Leveraging AI for in-depth analysis of qualitative data at scale

LEVERAGING AI FOR IN-DEPTH ANALYSIS OF QUALITATIVE DATA AT SCALE

by bmcnamara | April 8, 2024

Although complex and labor-intensive when done at scale, qualitative data holds critical insights for research supporting food system transformations. AI now presents opportunities to change and enable the efficient and effective analysis of large amounts of qualitative data. By integrating AI into content analysis and enriching data models, there is also opportunity to use qualitive research more strategically to support food system transformation. 

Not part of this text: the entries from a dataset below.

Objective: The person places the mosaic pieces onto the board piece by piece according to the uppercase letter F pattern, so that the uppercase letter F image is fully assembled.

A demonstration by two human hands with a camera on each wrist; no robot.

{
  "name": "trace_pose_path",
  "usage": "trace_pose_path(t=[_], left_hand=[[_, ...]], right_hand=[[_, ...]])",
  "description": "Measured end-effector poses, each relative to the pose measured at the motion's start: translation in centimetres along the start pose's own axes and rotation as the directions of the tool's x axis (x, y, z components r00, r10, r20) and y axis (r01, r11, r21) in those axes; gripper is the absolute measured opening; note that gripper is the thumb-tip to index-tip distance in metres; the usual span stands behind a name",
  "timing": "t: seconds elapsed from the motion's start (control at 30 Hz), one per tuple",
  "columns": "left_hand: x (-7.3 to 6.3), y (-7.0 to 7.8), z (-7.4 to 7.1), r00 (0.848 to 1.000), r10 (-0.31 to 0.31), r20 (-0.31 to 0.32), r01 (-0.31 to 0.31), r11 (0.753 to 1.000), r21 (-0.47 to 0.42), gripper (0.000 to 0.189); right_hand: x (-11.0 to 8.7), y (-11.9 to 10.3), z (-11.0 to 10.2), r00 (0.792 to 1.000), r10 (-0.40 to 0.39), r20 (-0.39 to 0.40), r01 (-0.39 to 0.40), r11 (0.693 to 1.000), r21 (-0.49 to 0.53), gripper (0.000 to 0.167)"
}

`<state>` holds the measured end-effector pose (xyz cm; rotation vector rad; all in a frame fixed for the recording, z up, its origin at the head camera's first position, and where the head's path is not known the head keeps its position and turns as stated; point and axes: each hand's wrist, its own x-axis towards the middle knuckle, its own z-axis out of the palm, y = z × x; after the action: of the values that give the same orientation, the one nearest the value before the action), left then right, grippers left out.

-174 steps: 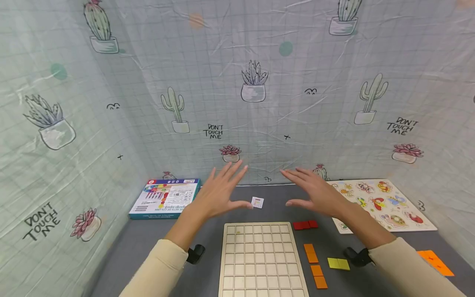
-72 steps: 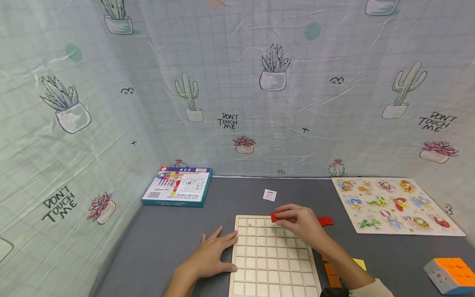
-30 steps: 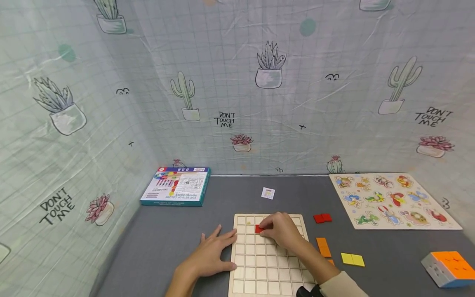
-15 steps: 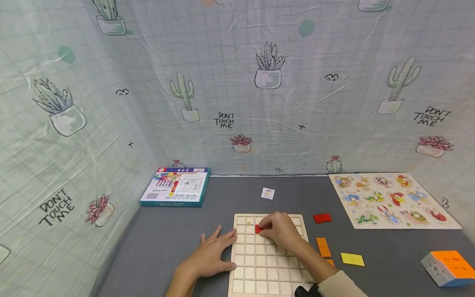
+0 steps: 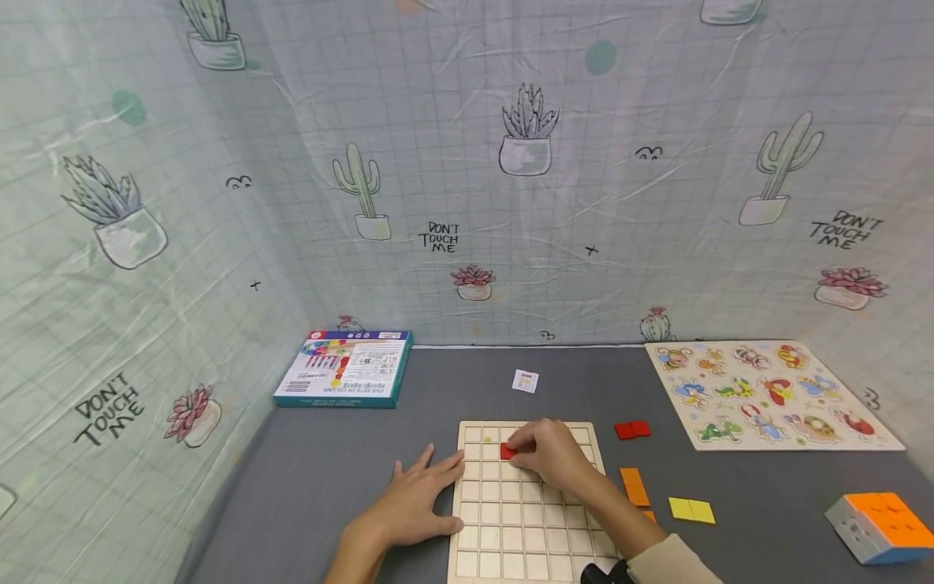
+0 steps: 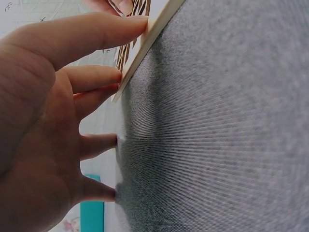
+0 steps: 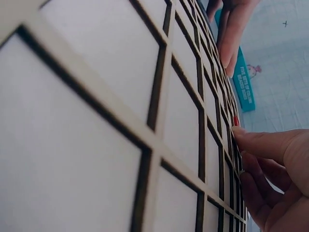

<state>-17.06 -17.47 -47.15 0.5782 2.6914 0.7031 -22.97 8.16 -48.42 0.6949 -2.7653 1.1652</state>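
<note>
A pale wooden grid board (image 5: 503, 515) lies on the grey table. My left hand (image 5: 409, 503) rests at its left edge with fingers spread; in the left wrist view, the thumb and a finger of that hand (image 6: 48, 111) touch the rim while other fingertips meet the table. Over the board's upper part, my right hand (image 5: 550, 454) pinches a red square tile (image 5: 507, 451), which sits at a cell in the second row from the far edge. In the right wrist view only a sliver of the red tile (image 7: 235, 121) shows beside the right thumb (image 7: 260, 145).
Right of the board lie red tiles (image 5: 631, 430), orange tiles (image 5: 634, 487) partly behind my forearm, and yellow tiles (image 5: 691, 510). Farther out are a puzzle cube (image 5: 879, 527) and an insect picture board (image 5: 773, 397). A box (image 5: 346, 369) and a small printed card (image 5: 525, 381) lie at the back.
From open hands above the table, the left came down to the board's edge. The right took a red tile and brought it onto the grid. Over the last second both hands hold nearly still.
</note>
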Motion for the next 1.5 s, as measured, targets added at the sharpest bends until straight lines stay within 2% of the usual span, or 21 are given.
trace_pose_path(t=[0.2, 0.4, 0.57, 0.67, 0.9, 1.07, 1.23, 1.37, 1.5], left_hand=[[-0.1, 0.0, 0.0, 1.0, -0.003, -0.003, 0.003, 1.0, 0.015, 0.08], [-0.1, 0.2, -0.2, 1.0, -0.007, 0.001, 0.007, 1.0, 0.022, 0.08], [0.0, 0.1, -0.1, 1.0, -0.002, 0.004, 0.002, 1.0, 0.021, 0.08], [0.0, -0.1, 0.0, 1.0, 0.004, 0.005, -0.004, 1.0, 0.005, 0.079], [-0.1, -0.4, 0.0, 1.0, 0.015, -0.001, -0.015, 1.0, -0.013, 0.079], [-0.1, -0.5, -0.1, 1.0, 0.021, 0.01, -0.02, 1.0, -0.015, 0.079], [-0.1, -0.4, -0.1, 1.0, 0.018, 0.011, -0.018, 1.0, -0.017, 0.08], [-0.2, -0.4, -0.1, 1.0, 0.018, 0.013, -0.018, 1.0, -0.016, 0.079], [-0.2, -0.5, -0.1, 1.0, 0.021, 0.012, -0.021, 1.0, -0.015, 0.079]], right_hand=[[0.1, 0.0, -0.2, 1.0, -0.002, 0.029, 0.001, 1.0, 0.024, 0.019], [0.0, 0.3, -0.9, 0.995, -0.01, 0.1, 0.003, 0.998, 0.066, 0.022], [0.0, 0.8, -3.0, 0.987, -0.019, 0.159, -0.012, 0.981, 0.191, 0.028], [-0.2, 1.1, -4.9, 0.987, -0.016, 0.161, -0.019, 0.977, 0.213, 0.032], [-1.1, 2.8, -10.2, 0.998, -0.019, 0.068, 0.01, 0.991, 0.13, 0.027], [-2.2, 4.6, -12.8, 0.999, 0.033, -0.012, -0.032, 0.995, 0.09, 0.026], [-3.2, 6.9, -13.8, 0.994, 0.104, -0.019, -0.103, 0.994, 0.037, 0.03], [-3.8, 8.7, -13.7, 0.986, 0.163, 0.036, -0.161, 0.986, -0.047, 0.034], [-4.2, 10.1, -13.3, 0.978, 0.193, 0.078, -0.183, 0.975, -0.123, 0.035]])
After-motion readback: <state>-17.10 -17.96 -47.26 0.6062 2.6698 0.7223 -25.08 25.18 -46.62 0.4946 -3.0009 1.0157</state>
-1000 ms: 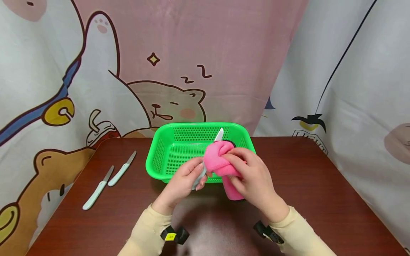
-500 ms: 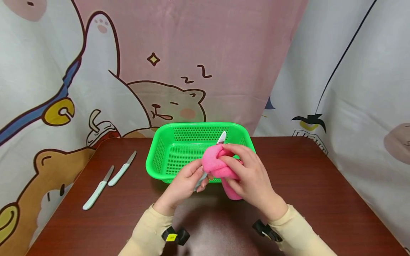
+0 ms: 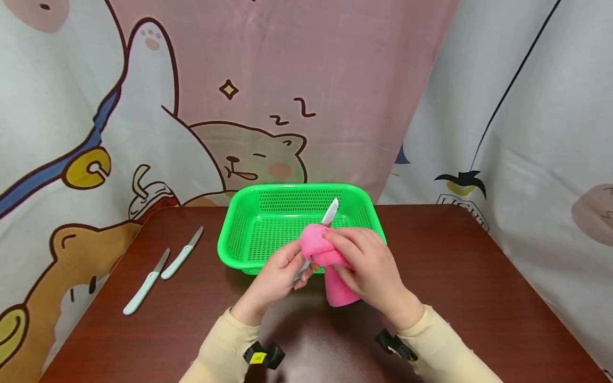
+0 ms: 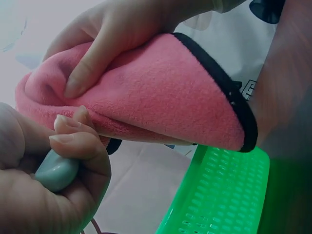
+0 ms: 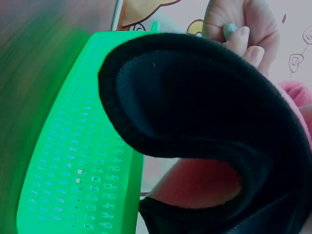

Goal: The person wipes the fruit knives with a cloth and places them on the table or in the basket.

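My left hand (image 3: 279, 268) grips the pale green handle of a knife (image 4: 57, 171), its fingers curled round it in the left wrist view. The knife's blade tip (image 3: 331, 211) points up and away, out past a pink cloth (image 3: 318, 246) with black edging. The cloth is wrapped about the blade, and its loose end hangs below. My right hand (image 3: 375, 271) pinches the cloth against the blade, thumb pressed into the fabric. In the right wrist view the cloth's dark underside (image 5: 195, 97) hides most of that hand. The lower blade is hidden in the cloth.
Behind the hands stands a green perforated basket (image 3: 227, 247) on the brown table (image 3: 479, 298). Two more knives with pale green handles, a nearer one (image 3: 142, 291) and a farther one (image 3: 178, 261), lie at the left. A printed curtain (image 3: 364, 80) hangs behind the table.
The right hand and cloth have shifted slightly left and down along the knife, so more of the blade shows above the cloth. The left hand has moved a little to the right.
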Motion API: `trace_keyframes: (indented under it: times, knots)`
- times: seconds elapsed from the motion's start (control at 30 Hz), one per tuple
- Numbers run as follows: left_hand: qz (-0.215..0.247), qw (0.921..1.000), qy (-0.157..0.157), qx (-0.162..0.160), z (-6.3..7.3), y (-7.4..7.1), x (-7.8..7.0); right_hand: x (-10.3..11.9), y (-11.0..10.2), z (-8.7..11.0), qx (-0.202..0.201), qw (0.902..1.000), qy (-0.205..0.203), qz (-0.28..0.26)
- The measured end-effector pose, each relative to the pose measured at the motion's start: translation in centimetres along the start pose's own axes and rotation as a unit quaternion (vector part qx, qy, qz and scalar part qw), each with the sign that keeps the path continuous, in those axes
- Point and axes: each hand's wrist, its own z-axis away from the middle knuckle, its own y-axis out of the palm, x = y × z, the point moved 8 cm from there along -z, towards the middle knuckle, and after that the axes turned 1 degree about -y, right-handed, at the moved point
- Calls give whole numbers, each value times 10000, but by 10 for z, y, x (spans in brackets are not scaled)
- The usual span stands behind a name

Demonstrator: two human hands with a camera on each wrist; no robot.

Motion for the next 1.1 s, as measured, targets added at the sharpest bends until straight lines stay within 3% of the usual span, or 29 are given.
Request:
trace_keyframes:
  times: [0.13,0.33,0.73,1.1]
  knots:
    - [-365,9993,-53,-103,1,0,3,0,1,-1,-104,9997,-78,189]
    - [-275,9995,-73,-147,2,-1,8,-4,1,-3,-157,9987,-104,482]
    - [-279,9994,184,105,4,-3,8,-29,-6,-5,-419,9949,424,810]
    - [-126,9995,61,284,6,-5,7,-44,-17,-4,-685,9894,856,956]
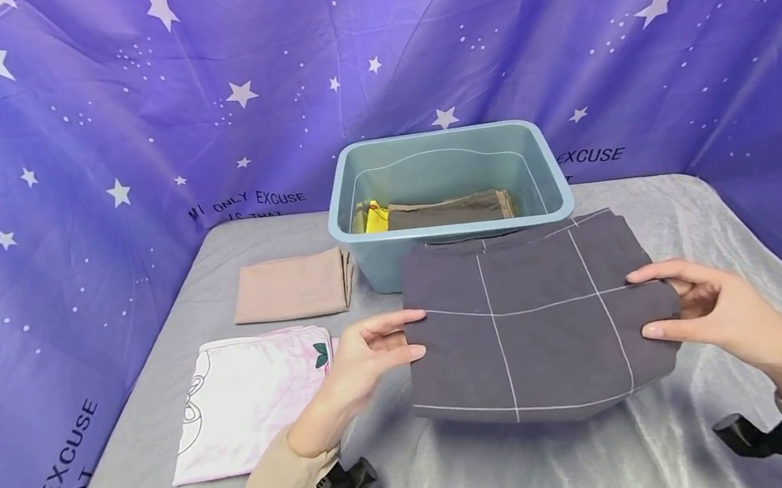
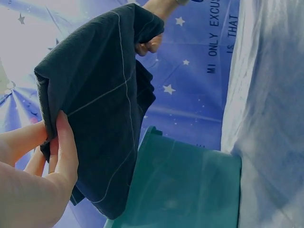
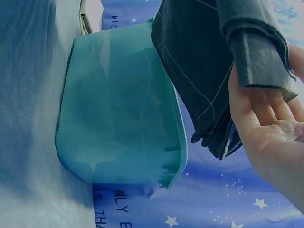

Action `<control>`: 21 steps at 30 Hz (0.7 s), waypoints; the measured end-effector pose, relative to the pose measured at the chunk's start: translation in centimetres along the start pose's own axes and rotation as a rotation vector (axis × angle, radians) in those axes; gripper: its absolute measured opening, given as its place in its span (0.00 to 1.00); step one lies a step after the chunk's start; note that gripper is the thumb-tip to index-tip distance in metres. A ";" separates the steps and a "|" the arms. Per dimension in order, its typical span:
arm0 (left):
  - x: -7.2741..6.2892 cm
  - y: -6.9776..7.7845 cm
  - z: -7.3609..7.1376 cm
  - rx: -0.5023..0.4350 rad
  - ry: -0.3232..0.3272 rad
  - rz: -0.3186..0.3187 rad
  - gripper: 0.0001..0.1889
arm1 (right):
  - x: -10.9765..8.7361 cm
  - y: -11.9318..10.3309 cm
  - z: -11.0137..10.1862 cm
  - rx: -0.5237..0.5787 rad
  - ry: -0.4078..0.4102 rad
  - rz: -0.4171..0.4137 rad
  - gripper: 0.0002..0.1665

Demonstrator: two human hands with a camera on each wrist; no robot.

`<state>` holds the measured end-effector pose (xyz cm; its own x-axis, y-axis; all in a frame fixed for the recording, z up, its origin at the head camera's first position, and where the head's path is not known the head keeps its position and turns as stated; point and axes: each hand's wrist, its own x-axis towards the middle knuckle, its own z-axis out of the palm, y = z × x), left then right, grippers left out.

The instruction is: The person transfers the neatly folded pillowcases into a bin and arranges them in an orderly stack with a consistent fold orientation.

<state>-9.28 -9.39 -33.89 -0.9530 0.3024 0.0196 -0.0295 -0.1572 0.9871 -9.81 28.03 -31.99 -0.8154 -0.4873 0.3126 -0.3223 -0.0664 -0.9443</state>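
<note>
A folded dark grey cloth with thin white grid lines (image 1: 543, 347) is held up in front of the bin. At its left edge my left hand (image 1: 368, 353) pinches it between thumb and fingers. My right hand (image 1: 713, 302) grips the opposite edge, thumb on the near face. Several folded layers show at the cloth's edge in the right wrist view, beside the palm of the right hand (image 3: 270, 123). The blue-green plastic bin (image 1: 451, 230) stands just behind, its lower front partly hidden by the cloth. Inside it are a folded dark brown cloth (image 1: 446, 213) and something yellow (image 1: 376, 217).
Left of the bin lies a folded beige cloth (image 1: 290, 289). Nearer, a folded white and pink cloth (image 1: 256, 399) with a green leaf print lies beside my left forearm. A grey cover (image 1: 479, 485) spreads over the table, and a purple star-patterned curtain (image 1: 298, 27) hangs behind.
</note>
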 end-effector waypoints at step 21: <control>0.1 1.9 -0.9 0.045 -0.024 0.131 0.23 | 1.4 -1.2 0.7 -0.112 0.100 0.074 0.35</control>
<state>-9.72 -10.45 -32.14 -0.9404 0.3043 0.1518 0.1086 -0.1542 0.9821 -10.23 26.87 -30.46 -0.8808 -0.3980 0.2564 -0.3064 0.0664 -0.9496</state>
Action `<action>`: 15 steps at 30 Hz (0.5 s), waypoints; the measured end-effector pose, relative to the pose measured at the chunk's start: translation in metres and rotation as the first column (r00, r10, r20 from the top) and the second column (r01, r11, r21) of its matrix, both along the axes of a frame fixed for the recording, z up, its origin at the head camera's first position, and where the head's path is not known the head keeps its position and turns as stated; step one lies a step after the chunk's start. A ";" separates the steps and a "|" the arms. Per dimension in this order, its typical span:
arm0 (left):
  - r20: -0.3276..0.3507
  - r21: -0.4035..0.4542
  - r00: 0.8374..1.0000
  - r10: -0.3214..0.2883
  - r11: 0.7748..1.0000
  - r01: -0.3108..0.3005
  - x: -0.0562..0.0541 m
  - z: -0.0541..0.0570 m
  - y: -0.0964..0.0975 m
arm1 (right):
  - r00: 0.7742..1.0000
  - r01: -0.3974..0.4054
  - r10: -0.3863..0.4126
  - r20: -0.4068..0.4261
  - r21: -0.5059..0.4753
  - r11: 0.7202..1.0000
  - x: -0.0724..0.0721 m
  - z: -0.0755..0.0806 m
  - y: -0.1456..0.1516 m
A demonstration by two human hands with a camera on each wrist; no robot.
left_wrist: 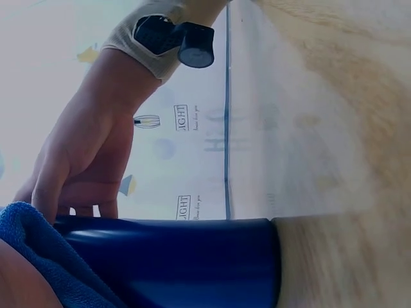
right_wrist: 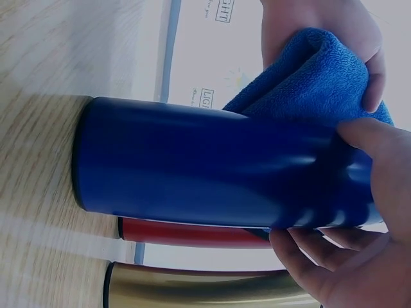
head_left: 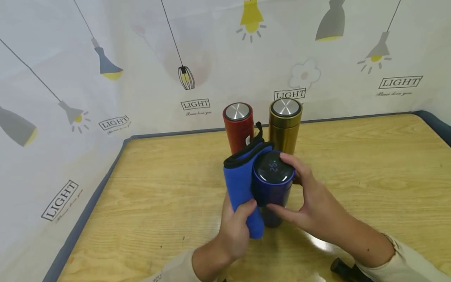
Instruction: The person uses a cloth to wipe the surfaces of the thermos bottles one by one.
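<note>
A dark blue thermos flask (head_left: 271, 192) with a black lid showing lit digits stands upright, its base right at the wooden tabletop (right_wrist: 38, 167). My right hand (head_left: 315, 205) grips it near the top, thumb on one side and fingers round the other. My left hand (head_left: 235, 231) holds a folded blue cloth (head_left: 237, 184) with black edging, thumb across its front. The cloth lies against the flask's left side, also plain in the right wrist view, where the cloth (right_wrist: 321, 83) covers part of the upper flask (right_wrist: 192, 163).
Behind stand a red flask (head_left: 239, 129) and a gold flask (head_left: 284, 133), both with silver-topped lids. A black strap end (head_left: 341, 268) lies by my right sleeve. A lamp-patterned sheet (head_left: 148, 78) hangs behind the table's back edge.
</note>
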State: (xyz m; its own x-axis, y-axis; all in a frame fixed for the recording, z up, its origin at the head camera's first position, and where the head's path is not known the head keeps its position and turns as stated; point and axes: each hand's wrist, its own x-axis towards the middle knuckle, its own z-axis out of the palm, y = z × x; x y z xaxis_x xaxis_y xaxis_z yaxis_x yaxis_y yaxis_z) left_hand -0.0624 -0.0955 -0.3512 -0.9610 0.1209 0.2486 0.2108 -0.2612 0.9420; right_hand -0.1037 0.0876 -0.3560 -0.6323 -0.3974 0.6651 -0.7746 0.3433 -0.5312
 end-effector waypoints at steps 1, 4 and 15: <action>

On Thursday April 4, 2024 a group of scientists and food systems experts who either directly engage in AI and/or benefit from the findings of AI-enhanced qualitative research came together to explore these issues. Over the day, they shared and developed potential user cases for AI in qualitative research and mixed methods approaches, pinpointed existing gaps in qualitative research using AI, and identified steps to integrate AI into qualitative research effectively.  The event was cohosted by Juno Evidence Alliance, FACT Alliance, and IFPRI

Among many themes, the group touched on the potential applications for AI tools to link social, climatic, and biological data for informing the introduction and scaling of new crop breeds. They also explored how these tools could provide insight into policy processes at the country level, by highlighting policy priorities, bottlenecks, and opportunities. Some members also noted the incredible potential to analyze equity and inclusion in policy discourse with AI tools along with ways to elevate the voices of marginalized groups. Based on these rich discussions the working group plans to further explore and document these use cases as a first step in better integrating AI into food systems research.